Work to be completed → Beginning at the top of the data below, write out every line exactly until you reach the line with "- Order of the", and include that line.

Supplied data →
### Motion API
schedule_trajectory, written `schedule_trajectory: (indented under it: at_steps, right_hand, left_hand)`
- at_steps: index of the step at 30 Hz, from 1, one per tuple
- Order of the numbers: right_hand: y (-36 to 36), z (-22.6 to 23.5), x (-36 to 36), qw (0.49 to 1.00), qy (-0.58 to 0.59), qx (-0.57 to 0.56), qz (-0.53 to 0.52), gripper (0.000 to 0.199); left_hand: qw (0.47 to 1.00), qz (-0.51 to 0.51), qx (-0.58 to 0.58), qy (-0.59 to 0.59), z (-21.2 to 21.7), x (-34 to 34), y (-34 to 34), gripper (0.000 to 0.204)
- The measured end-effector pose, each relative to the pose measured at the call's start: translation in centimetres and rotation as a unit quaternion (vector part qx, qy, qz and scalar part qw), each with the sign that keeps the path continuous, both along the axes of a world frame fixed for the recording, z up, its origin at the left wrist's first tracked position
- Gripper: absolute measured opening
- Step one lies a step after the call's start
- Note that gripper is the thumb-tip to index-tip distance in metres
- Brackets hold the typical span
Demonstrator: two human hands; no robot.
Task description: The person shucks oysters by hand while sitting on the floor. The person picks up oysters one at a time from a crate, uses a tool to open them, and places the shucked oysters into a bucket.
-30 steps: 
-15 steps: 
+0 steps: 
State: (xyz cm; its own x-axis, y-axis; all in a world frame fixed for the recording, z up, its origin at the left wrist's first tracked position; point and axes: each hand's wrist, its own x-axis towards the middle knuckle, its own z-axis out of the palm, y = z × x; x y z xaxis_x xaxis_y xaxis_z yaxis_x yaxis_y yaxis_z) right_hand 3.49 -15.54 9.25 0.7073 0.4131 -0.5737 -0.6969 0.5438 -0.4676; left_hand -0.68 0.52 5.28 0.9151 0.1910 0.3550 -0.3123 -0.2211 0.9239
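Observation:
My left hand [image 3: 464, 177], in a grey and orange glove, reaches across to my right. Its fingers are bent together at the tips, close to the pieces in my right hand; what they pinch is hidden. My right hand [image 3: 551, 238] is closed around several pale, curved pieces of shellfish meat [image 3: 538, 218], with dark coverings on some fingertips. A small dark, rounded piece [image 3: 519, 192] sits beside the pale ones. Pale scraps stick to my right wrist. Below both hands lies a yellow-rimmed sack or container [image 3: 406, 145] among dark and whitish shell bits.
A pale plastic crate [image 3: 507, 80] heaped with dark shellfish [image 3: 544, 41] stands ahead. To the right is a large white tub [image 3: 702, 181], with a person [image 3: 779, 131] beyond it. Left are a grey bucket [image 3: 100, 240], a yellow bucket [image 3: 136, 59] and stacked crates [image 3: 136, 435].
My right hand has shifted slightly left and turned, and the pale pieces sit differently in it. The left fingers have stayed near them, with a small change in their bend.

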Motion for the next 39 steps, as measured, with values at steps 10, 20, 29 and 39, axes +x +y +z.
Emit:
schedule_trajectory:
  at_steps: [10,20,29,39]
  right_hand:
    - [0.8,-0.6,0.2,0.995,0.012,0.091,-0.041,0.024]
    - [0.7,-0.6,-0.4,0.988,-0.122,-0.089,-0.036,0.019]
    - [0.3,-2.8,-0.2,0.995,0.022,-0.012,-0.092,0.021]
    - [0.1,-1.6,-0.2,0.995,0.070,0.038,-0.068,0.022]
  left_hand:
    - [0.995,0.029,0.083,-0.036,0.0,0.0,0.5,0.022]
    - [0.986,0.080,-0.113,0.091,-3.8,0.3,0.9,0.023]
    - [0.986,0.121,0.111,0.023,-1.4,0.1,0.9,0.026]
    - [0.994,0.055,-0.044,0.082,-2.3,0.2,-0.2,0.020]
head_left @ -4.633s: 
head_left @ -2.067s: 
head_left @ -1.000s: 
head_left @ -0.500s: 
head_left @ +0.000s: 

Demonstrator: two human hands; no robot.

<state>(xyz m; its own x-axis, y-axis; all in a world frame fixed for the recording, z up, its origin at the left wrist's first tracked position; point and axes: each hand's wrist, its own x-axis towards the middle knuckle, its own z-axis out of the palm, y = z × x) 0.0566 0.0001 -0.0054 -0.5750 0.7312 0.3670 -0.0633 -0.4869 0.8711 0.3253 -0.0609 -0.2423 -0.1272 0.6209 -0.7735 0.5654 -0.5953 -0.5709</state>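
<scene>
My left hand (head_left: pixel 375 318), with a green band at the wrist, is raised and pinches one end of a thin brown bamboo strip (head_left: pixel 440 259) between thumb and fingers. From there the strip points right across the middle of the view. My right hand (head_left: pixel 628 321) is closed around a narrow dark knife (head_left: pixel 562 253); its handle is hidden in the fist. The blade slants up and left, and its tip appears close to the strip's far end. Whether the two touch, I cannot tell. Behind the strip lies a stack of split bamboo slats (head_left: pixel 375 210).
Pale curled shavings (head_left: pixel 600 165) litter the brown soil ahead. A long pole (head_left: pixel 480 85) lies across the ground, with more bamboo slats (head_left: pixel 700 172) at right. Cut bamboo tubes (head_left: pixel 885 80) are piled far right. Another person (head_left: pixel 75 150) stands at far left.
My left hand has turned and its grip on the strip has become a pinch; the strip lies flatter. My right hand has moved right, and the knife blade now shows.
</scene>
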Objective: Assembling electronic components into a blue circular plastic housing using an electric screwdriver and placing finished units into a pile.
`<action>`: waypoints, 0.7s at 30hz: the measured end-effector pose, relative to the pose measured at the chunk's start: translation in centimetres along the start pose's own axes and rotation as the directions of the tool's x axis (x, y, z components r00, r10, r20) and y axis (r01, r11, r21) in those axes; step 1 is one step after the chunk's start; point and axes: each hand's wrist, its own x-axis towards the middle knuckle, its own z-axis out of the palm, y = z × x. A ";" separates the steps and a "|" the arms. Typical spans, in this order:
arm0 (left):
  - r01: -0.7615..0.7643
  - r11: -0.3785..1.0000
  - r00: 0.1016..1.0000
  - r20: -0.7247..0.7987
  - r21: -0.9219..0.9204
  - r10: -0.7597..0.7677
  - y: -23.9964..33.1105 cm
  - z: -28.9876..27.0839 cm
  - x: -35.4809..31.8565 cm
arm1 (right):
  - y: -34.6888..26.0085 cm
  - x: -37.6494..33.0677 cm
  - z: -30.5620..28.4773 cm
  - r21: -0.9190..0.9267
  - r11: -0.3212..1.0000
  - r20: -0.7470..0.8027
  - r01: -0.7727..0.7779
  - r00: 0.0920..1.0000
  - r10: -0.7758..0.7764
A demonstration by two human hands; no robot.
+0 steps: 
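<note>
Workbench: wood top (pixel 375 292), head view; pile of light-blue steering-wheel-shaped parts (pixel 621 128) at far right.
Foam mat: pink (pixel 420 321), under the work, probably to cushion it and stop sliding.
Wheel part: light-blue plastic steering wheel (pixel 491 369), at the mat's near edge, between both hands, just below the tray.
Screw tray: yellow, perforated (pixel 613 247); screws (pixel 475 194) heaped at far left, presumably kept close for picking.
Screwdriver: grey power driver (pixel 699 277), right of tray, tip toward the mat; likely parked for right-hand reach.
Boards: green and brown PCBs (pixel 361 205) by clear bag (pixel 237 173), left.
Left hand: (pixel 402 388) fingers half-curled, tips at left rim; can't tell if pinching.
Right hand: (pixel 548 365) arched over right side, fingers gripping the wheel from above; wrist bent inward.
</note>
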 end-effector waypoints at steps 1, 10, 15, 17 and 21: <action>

Solution to this problem →
### Motion API
schedule_trajectory, written `schedule_trajectory: (indented under it: at_steps, right_hand, left_hand)`
- at_steps: index of the step at 30 Hz, from 1, one per tuple
- Order of the numbers: right_hand: y (-36 to 36), z (-22.6 to 23.5), x (-36 to 36), qw (0.49 to 1.00), qy (-0.58 to 0.59), qx (-0.57 to 0.56), qz (-0.53 to 0.52), gripper (0.000 to 0.199); left_hand: qw (0.47 to 1.00), qz (-0.51 to 0.51), qx (-0.58 to 0.58), qy (-0.59 to 0.59), z (-21.2 to 21.7), x (-34 to 34), y (-34 to 34), gripper (0.000 to 0.204)

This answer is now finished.